# INSTRUCTIONS TO FOLLOW
The answer must be every line from the entries below that contains "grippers".

# TASK MATERIAL

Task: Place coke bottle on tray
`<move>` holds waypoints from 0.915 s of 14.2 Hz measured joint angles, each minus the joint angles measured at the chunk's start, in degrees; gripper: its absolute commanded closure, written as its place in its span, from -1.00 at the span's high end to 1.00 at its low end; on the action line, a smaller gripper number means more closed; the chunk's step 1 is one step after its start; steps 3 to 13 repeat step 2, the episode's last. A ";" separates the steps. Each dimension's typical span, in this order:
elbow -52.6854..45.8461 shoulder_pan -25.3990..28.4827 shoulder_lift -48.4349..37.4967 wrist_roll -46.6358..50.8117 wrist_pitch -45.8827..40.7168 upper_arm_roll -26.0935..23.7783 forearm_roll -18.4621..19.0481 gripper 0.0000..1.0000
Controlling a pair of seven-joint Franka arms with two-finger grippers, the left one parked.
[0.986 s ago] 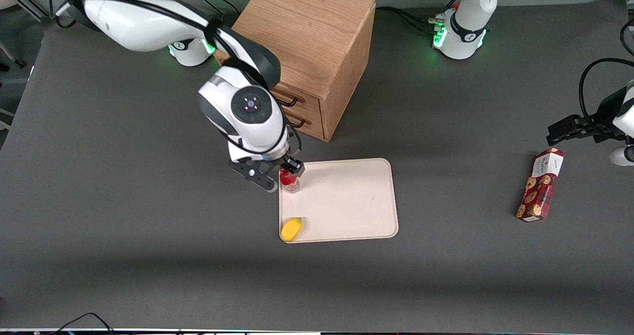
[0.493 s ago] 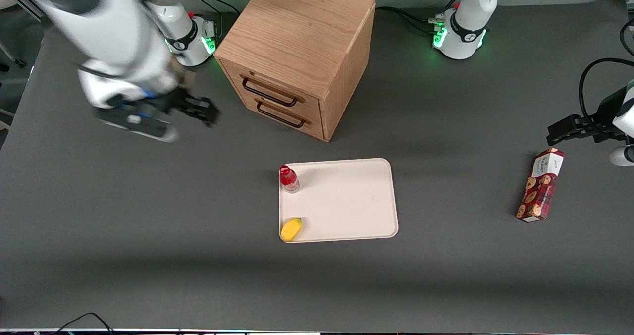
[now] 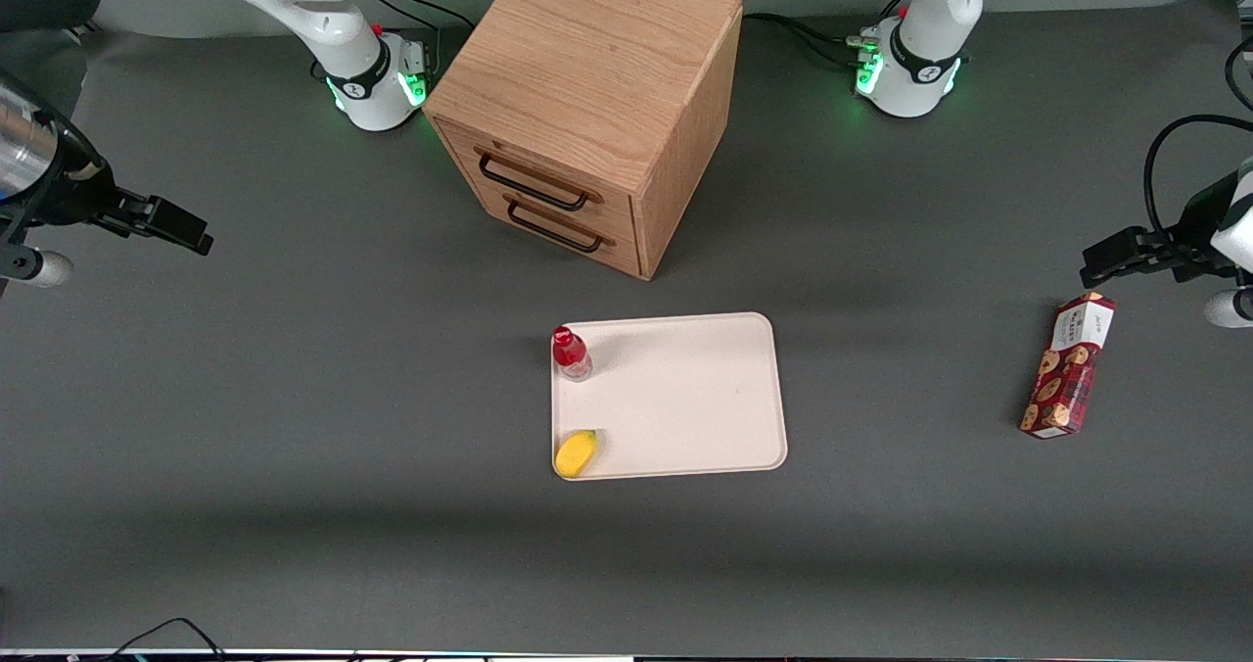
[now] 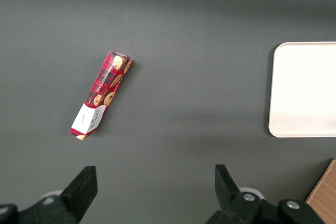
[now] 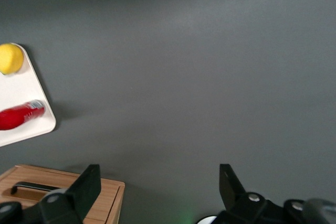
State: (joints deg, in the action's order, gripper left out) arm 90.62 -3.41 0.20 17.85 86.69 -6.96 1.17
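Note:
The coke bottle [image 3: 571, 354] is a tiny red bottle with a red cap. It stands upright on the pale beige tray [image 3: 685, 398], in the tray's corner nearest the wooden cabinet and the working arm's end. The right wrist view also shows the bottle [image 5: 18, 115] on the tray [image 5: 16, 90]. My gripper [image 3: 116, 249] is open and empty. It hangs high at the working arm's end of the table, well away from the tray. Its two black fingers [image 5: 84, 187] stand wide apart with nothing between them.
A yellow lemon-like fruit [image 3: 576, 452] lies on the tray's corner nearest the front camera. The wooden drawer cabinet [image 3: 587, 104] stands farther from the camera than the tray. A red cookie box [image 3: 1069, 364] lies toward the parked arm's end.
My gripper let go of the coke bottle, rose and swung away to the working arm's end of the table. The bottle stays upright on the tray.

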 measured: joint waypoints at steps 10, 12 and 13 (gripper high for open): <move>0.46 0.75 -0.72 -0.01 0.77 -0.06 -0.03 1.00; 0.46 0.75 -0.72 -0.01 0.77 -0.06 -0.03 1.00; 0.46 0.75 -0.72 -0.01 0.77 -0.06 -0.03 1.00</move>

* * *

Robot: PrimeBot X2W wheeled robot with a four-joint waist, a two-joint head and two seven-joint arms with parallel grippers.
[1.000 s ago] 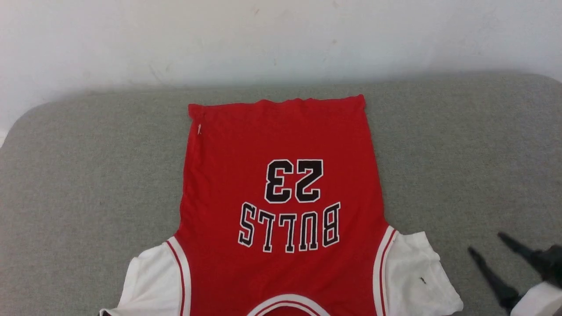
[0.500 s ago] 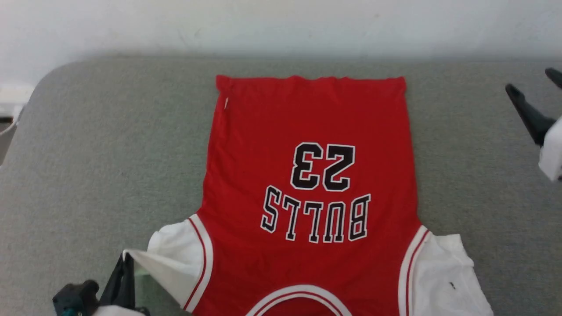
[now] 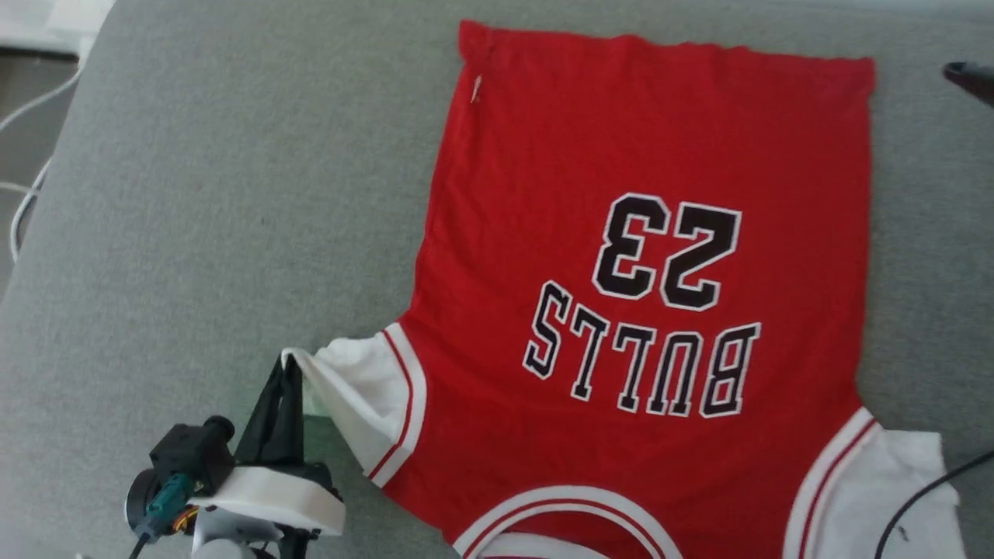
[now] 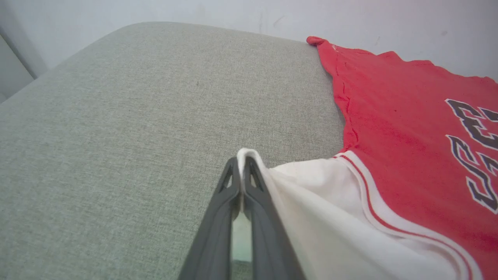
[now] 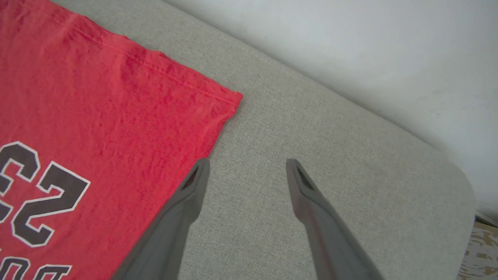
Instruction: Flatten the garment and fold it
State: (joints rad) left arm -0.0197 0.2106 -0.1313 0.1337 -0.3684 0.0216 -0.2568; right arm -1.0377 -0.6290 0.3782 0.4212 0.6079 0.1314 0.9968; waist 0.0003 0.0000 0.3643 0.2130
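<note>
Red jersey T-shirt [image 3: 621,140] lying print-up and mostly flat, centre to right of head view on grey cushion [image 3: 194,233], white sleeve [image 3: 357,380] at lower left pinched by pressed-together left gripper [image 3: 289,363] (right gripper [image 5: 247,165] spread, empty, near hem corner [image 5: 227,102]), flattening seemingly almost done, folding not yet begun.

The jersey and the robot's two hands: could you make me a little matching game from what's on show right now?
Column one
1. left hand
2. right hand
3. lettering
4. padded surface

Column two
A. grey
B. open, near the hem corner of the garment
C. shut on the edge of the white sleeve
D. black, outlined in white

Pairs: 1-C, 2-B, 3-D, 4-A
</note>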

# SOLVED PROBLEM
Controlling a pair of seven-joint Franka arms with two-finger grippers, the left one parked.
Robot: PrimeBot X2W wheeled robot with a four-joint waist, a two-joint head and two seven-joint arms with parallel grippers.

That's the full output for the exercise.